## Work order
Every line from the line containing "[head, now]" through the final line of the data is to be printed exactly; no other line is to appear.

===== Input material =====

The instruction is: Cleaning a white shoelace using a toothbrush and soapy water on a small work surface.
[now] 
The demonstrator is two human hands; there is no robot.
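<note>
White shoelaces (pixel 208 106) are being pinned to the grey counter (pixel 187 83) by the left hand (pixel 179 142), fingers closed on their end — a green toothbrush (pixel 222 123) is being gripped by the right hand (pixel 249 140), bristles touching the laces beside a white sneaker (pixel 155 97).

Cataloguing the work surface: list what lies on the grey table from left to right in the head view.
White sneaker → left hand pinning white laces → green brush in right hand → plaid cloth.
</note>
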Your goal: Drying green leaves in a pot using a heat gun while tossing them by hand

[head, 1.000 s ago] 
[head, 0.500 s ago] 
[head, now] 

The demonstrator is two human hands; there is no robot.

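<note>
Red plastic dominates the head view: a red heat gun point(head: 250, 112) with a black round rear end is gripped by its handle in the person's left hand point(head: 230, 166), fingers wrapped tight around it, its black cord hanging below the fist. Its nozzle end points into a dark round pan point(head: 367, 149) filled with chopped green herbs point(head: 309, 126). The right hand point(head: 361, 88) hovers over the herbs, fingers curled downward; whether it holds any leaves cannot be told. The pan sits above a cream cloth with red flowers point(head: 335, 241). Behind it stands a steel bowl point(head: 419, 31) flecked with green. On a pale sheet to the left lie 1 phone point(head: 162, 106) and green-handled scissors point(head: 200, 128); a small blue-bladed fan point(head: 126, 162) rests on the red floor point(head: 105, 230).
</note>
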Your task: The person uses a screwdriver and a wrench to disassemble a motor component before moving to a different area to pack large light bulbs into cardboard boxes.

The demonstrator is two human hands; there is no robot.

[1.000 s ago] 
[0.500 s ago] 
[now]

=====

## Your response
[head, now] 

The demonstrator is two human hands; there is no robot.

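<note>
Red plastic dominates the head view: a red heat gun point(head: 250, 112) with a black round rear end is gripped by its handle in the person's left hand point(head: 230, 166), fingers wrapped tight around it, its black cord hanging below the fist. Its nozzle end points into a dark round pan point(head: 367, 149) filled with chopped green herbs point(head: 309, 126). The right hand point(head: 361, 88) hovers over the herbs, fingers curled downward; whether it holds any leaves cannot be told. The pan sits above a cream cloth with red flowers point(head: 335, 241). Behind it stands a steel bowl point(head: 419, 31) flecked with green. On a pale sheet to the left lie 1 phone point(head: 162, 106) and green-handled scissors point(head: 200, 128); a small blue-bladed fan point(head: 126, 162) rests on the red floor point(head: 105, 230).
</note>
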Your task: The person uses a screwdriver and a wrench to disassemble a motor component before moving to a different area to pack large light bulbs into cardboard boxes.

The demonstrator is two human hands; there is no robot.

[1.000 s ago] 
[0.500 s ago] 
[now]

The answer given above is complete as it stands.